Au lendemain des 30 ans de mon frère, mes grands-parents vendent Bonneville. Notre maison de campagne, notre havre de paix, notre terre de retrouvailles. 

Le choc fut brutal à mon retour du Québec : plus de balançoire qui grince dans le jardin, plus de meubles dans ma chambre, plus de babioles au mur. Juste quelques poussières à aspirer. 

Le fond du jardin, c'était mon jardin secret. L'endroit où je me ressourçais. La terrasse, le lieu de toutes nos blagues et apéros estivaux. Le salon, notre lieu de repos au coin du feu.

Mais voilà, tout a une fin. A commencer par les belles choses. J'ai tellement de choses à dire sur notre Va et vient qu'elles se résument à un grand silence. 

Se séparer d'une maison de famille, c'est un deuil comme tous les autres.

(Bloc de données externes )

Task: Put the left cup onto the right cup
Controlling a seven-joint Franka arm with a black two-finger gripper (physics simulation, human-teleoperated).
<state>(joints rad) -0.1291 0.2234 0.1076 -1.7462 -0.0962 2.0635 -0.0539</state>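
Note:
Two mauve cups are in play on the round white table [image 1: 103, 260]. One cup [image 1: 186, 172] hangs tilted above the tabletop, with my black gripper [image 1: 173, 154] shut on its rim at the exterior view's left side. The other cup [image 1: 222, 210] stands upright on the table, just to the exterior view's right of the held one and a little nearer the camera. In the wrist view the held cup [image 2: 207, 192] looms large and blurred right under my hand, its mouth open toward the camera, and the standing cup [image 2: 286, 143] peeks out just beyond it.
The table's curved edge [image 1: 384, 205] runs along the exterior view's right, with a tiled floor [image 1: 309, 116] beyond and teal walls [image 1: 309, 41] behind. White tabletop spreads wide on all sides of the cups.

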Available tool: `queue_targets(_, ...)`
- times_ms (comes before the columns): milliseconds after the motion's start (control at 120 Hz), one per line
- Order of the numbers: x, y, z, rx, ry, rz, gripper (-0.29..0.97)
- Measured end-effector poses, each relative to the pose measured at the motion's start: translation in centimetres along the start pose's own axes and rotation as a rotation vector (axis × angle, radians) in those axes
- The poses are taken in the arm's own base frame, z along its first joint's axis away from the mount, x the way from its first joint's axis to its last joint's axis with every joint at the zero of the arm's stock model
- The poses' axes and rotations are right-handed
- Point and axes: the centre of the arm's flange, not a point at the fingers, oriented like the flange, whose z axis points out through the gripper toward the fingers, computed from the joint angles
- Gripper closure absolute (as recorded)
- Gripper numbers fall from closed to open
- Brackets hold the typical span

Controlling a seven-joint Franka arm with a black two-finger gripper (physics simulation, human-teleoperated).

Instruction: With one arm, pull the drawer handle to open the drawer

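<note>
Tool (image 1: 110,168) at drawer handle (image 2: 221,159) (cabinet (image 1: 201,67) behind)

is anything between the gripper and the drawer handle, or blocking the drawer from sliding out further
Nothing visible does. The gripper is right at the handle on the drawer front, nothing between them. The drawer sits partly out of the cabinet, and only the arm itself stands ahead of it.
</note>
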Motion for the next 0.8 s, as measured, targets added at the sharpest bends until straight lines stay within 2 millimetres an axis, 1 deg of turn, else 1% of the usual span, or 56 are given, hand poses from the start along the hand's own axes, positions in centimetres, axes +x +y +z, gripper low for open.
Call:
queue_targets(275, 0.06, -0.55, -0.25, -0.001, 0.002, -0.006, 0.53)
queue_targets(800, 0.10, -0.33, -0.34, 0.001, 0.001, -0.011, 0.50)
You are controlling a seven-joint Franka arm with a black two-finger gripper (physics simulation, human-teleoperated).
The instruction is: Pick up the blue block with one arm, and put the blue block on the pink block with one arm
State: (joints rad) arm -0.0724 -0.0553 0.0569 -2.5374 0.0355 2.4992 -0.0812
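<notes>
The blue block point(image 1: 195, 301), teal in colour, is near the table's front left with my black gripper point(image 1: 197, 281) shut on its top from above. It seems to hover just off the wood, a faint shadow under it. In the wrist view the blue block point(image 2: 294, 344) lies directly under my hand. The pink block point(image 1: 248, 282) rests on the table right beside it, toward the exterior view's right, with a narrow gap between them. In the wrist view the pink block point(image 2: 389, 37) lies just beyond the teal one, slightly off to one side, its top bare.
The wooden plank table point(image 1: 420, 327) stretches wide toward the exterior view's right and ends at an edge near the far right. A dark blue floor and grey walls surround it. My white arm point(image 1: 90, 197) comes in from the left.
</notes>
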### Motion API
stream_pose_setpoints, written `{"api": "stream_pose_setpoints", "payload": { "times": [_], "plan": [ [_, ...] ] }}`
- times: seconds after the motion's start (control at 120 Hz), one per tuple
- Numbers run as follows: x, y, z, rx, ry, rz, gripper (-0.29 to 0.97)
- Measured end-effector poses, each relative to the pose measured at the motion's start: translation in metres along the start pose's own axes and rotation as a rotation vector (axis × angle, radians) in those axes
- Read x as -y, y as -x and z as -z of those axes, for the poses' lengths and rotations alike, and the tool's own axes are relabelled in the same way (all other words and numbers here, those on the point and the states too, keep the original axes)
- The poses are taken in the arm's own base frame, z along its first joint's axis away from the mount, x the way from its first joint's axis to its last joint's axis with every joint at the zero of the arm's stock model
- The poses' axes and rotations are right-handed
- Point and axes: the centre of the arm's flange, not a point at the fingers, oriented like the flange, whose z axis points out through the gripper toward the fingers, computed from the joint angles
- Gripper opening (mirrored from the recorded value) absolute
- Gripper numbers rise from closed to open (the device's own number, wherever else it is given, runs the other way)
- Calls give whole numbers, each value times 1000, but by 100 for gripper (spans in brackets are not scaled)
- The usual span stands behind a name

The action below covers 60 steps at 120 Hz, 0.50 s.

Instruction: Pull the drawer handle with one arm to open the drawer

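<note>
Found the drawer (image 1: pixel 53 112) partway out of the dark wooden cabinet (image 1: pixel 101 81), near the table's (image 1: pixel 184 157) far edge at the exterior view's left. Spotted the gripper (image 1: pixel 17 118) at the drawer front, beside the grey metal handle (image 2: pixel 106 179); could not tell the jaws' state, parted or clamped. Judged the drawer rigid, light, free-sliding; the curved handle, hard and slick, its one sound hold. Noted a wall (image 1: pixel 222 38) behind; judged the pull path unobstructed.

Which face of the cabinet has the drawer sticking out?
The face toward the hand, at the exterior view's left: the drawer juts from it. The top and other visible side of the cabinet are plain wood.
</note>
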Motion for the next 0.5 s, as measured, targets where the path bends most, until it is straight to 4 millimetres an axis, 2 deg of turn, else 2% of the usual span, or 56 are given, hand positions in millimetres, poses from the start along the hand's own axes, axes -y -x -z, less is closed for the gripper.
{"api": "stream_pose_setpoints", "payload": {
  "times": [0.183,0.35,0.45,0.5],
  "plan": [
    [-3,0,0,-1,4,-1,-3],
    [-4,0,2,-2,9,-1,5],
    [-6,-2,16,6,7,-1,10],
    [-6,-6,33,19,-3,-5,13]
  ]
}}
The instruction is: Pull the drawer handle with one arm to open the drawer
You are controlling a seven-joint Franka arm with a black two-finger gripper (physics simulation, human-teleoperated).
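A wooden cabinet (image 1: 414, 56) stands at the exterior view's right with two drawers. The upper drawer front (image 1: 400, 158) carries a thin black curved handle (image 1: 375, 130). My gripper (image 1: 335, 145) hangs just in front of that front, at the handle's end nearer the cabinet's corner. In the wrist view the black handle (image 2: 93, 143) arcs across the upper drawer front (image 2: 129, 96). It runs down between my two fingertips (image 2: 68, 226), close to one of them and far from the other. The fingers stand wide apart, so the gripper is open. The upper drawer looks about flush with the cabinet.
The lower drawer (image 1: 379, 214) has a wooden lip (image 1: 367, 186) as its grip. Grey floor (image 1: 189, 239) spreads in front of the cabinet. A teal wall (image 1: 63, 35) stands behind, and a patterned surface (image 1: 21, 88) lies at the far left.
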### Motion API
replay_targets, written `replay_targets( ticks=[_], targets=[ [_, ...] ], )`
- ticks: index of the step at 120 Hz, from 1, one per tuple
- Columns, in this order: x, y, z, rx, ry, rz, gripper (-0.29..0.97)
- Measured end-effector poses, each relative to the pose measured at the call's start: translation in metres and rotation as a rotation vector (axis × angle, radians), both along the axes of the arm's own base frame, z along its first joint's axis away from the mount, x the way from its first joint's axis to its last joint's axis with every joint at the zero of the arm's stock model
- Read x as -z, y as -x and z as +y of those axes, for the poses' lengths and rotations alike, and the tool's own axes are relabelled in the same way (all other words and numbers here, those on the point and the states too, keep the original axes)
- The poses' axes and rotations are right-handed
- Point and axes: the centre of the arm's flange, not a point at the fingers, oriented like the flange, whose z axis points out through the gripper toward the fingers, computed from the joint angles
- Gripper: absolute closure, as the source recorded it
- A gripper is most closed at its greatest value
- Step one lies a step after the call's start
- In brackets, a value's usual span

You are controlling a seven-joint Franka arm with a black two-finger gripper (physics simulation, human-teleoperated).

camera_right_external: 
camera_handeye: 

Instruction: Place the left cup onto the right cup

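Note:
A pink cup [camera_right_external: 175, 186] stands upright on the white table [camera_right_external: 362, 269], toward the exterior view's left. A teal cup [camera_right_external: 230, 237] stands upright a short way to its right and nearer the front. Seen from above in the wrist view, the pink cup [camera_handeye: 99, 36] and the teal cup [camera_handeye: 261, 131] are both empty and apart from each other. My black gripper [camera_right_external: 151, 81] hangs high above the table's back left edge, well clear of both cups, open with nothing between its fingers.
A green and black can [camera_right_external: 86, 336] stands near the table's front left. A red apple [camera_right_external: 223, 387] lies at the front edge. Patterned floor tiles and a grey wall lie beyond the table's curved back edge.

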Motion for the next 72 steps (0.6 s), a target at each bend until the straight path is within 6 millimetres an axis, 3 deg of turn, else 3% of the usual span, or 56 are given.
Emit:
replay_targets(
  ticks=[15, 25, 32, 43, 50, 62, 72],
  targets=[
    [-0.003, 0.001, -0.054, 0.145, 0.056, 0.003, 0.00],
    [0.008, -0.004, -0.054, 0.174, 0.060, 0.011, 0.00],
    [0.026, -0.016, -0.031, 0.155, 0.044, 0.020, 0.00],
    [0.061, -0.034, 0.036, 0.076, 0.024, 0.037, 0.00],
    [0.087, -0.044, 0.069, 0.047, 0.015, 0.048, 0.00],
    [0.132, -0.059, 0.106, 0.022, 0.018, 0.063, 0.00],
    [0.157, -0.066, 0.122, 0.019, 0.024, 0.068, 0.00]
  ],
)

C'est la pièce manquante du puzzle qui bâtit ce que l'on est. Là se trouve la clé du sens qu'on a donné à notre vie. Mes valeurs. 

Heureusement et comme pour tout, les meilleurs souvenirs sont bétonnés dans ma mémoire. Alors aujourd'hui, j'ai juste envie de dire merci à mon grand-père qui a construit ce chalet de ses mains, il y a 50 ans.

Merci à ma grand-mère qui a toujours pu en faire une terre d'accueil. Merci à ma maman de m'avoir fait exploré tous les lieux secrets de ce merveilleux village entre Namur et Andenne, qu'on appelle Bonneville. C'était un nom prédestiné. A croire que le bon vivre est né ici... 

Merci à mon papa d'avoir toujours suivi mon grand-père dans ses délires les plus fous. Et merci à mon frère d'avoir toujours été complice et compagnon de jeu dans ce jardin immense. 

Enfin, merci à mes proches et à vous, lecteurs, de comprendre l'importance et la portée du Va et vient. Ce déchirement provoque en moi certaines absences où je me perds dans mes souvenirs.

Alors si un jour vous passez dans ce village, sans même vous donner l'adresse, je suis sure que vous reconnaîtrez cet Eden. Petit chalet blanc sorti d'un rêve, toutes ses briques transpirent notre famille.

Bonneville, c'est ma fierté. Cette maison, ma construction personnelle. Lui dire Adieu est tout simplement impossible. C'est pourquoi aujourd'hui, comme après chaque week-end passé là-bas, je lui dis "A bientôt. On a encore bien rigolé."